Having said so much by way of preface, and as an explanation due to Schönlein, we take for our criticism the first case in the volume, which is one marked as Typhus abdominalis.

"2d Nov. 1840. Christian Kämpfer, aged 19, a weaver's apprentice. He states that he has felt poorly and languid for the last four weeks, his feet being too weak to carry his body. He has often experienced vertigo. His sleep was light, and often broken by dreams, and he had an oppressive pain in the forehead. Eight or nine days ago, as nearly as he can remember, he experienced frequent rigors, followed by a continued heat. These data are important, as, previous to this period, was the stage of opportunity, and with it commenced the second seven-day period. We now observe three series of symptoms in the case: "I Nervous symptoms, as weariness, dulness of the head, dizziness, tottering gait, sleeplessness.

"2. Symptoms limited to the intestinal mucous membrane. The abdomen is soft, not painful on pressure, even if the cæcal region be strongly pressed. Three more watery stools have been passed during the last 24 hours. The tongue with a white fur was dry at its point yesterday evening.
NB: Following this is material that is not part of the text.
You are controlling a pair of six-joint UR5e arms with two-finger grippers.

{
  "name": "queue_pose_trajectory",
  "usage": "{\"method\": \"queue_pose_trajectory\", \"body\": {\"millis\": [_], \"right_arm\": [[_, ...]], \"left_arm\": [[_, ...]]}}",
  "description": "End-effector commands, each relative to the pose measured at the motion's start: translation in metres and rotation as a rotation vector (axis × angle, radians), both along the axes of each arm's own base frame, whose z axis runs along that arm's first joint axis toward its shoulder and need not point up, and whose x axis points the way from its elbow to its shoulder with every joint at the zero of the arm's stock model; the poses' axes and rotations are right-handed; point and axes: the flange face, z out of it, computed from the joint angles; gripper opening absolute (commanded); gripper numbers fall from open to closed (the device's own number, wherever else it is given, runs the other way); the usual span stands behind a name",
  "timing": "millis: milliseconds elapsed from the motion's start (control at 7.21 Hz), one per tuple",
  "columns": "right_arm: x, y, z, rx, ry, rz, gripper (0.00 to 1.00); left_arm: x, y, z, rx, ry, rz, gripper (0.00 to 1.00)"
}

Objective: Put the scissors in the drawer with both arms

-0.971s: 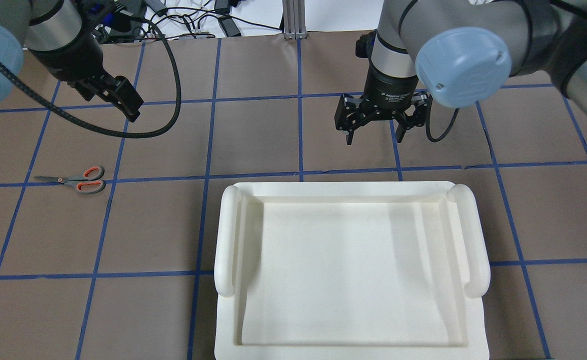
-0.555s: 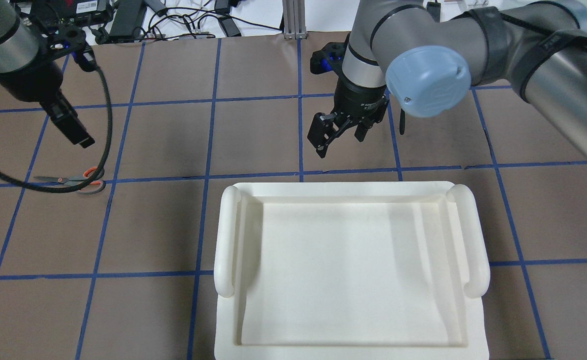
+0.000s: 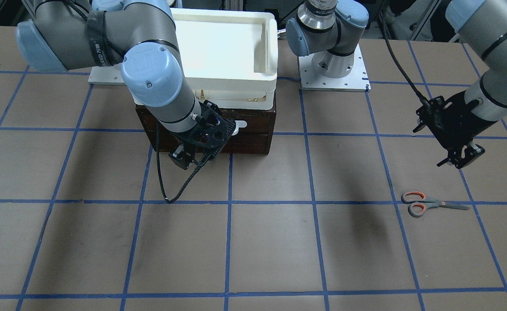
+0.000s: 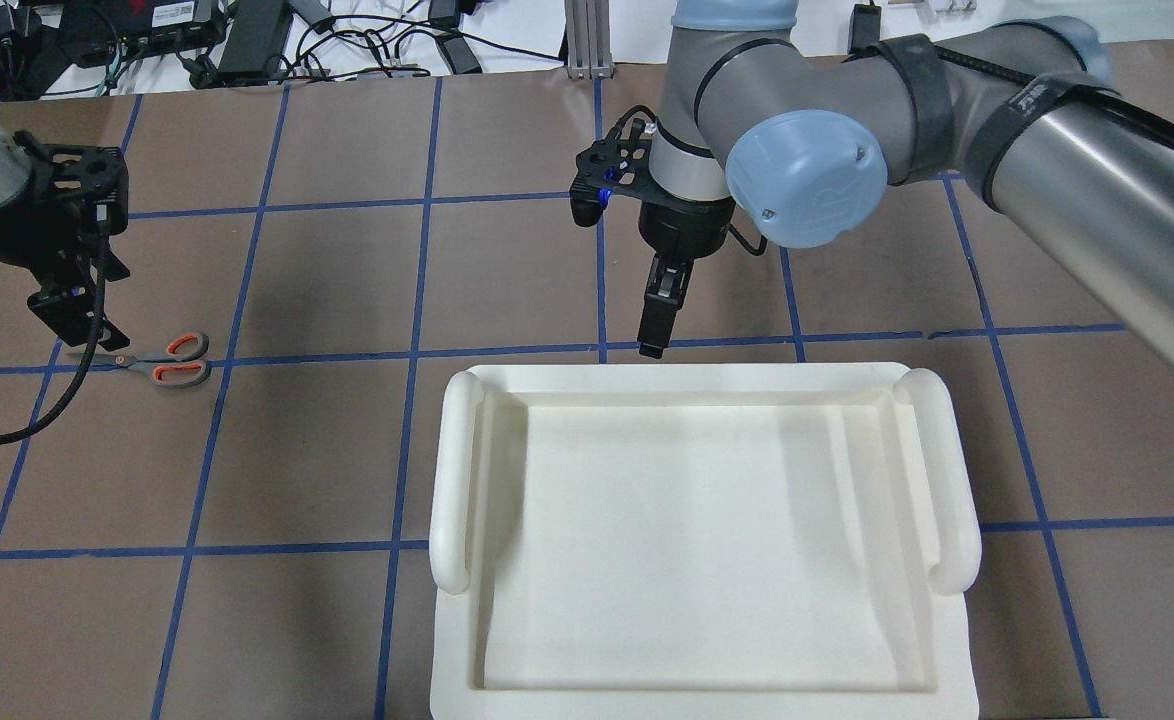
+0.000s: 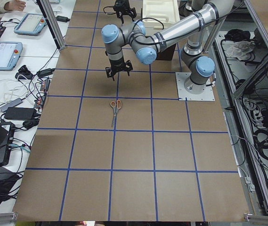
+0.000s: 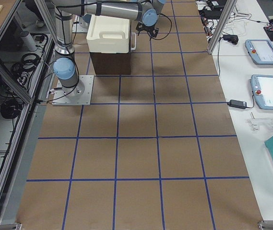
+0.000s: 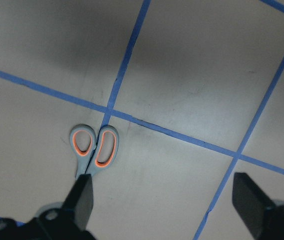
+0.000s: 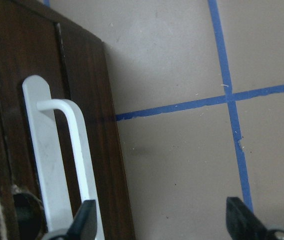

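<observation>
The scissors [image 4: 147,360] lie flat on the brown table, grey handles with orange-lined loops; they also show in the front view [image 3: 430,204] and the left wrist view [image 7: 94,150]. My left gripper [image 4: 77,320] is open and empty, hovering just above their blade end [image 7: 164,210]. The drawer [image 3: 249,138] is shut, with a dark brown front and a white bar handle [image 8: 57,150]. My right gripper [image 3: 188,157] is open and empty, right in front of the drawer front. In the right wrist view [image 8: 161,225] the handle lies at its left finger.
A white plastic tray [image 4: 697,378] sits on top of the drawer cabinet [image 6: 110,62]. Blue tape lines grid the table. Cables and boxes lie beyond the far table edge [image 4: 247,40]. The left arm's black cable [image 4: 7,430] hangs near the scissors.
My left gripper has moved left and down to the scissors' blade end. My right gripper has turned and moved toward the drawer front, beside the tray's edge.
</observation>
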Motion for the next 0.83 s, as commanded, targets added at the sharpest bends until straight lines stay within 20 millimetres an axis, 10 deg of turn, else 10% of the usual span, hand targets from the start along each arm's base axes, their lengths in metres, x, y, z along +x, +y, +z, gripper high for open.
{"method": "queue_pose_trajectory", "body": {"millis": [0, 693], "right_arm": [[-0.006, -0.008, -0.02, 0.041, 0.036, 0.209, 0.87], [-0.003, 0.008, -0.032, 0.175, 0.042, 0.22, 0.86]], "left_arm": [[0.037, -0.016, -0.059, -0.01, 0.008, -0.068, 1.0], [0.075, -0.041, -0.122, -0.081, -0.021, -0.219, 1.0]]}}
"3. Symptoms of reaction. The fever is distinctly remittent, the remission occurring in the morning, the exacerbation in the evening. The pulse was 104 yesterday evening, to-day it is 84. The skin is harsh, dry, and in the evening hot. The urine is turbid, and deposits a slimy sediment, not pathognomonic. "After a comparison of these three series of phenomena, there can be no doubt that the case is one of abdominal typhus in the second seven-day period. "In modern times, we have heard of attempts to cut short this disease, to render it abortive from the first, or at least to alleviate the symptoms. This method is directly opposed to that which is founded on the principle that, after rigors have once set in, and all the symptoms of the disease are manifested, it must be allowed to run its course, through all its stages. The elder physicians (as Hildebrandt, Stoll, Richter,) have attempted to cut short the disease by emetics, and maintain that these have been the most effectual when gastric symptoms are manifest. I must distinctly express my disapproval of this means, which I have never found beneficial, even when ipecacuan only has been given. So far from cutting short or ameliorating the disease, I believe emetics have had an injurious effect, especially when tartar emetic has been combined with ipecacuan. At least, I found it so, in the case of some strong healthy nurses in the Julius hospital at Wurzburg, who were attacked with typhus fever after nausea, taking cold, &c. An emetic was administered to them, and the tongue became still more coated. The stools were rendered also more frequent, and death in some instances took place on the fourth day. The similarity between this disease and the acute exanthemata ought not to be overlooked. As in the latter the eruptions are the most marked where the skin is irritated, (as, for example, after bleeding in smallpox, the pocks are most numerous around the wound in the vein,) so after the irritation of an emetic on the intestinal mucous membrane, in the former, the eruption is likely to be more vivid. It is for similar reasons that simple saline aperients are so hurtful in this disease. Partly for these theoretical reasons, and partly

from experience, I have come to the conclusion, that the use of emetics for cutting short the affection ought to be abandoned. A more valuable remedy for this purpose is that recently adopted, namely, calomel. To Autenrieth is due the merit of having first used it for this purpose; he administered it so early as 1806 and 1807, continuing its use until the peculiar green evacuations were induced. An objection may be thus raised at once to its use: How, after warning us against the administration of the innoxious neutral salts, can you recommend calomel?' It is true that calomel excites alvine evacuations, but they are not such as follow on stimulation of the intestinal mucous membrane. Further it is allowed that calomel is useful when it excites its peculiar evacuations, which were formerly thought to contain the constituents of the bile, but, according to more modern researches, is altered colouring matter of the blood. The difference between the operation of calomel and of the neutral salts, is further shown by this, that, while the diarrhea increases with the latter, and the stools become more watery, they are more and more consistent with the continued use of calomel; so that at last, aperients (clysters) must be had recourse to. In what stage of the disease ought calomel to be administered? All observations agree that its administration must be limited to the first seven-day period, and the beginning of the second, and that the earlier it is administered, the more notable are its good effects. Its use is contra-indicated when phenomena referrible to the intestinal mucous membrane, and nervous system, as tenderness of the abdomen, dry tongue, and frequent pulse intervene. Given at a late period, it is injurious; it is most useful on or before the fourth day.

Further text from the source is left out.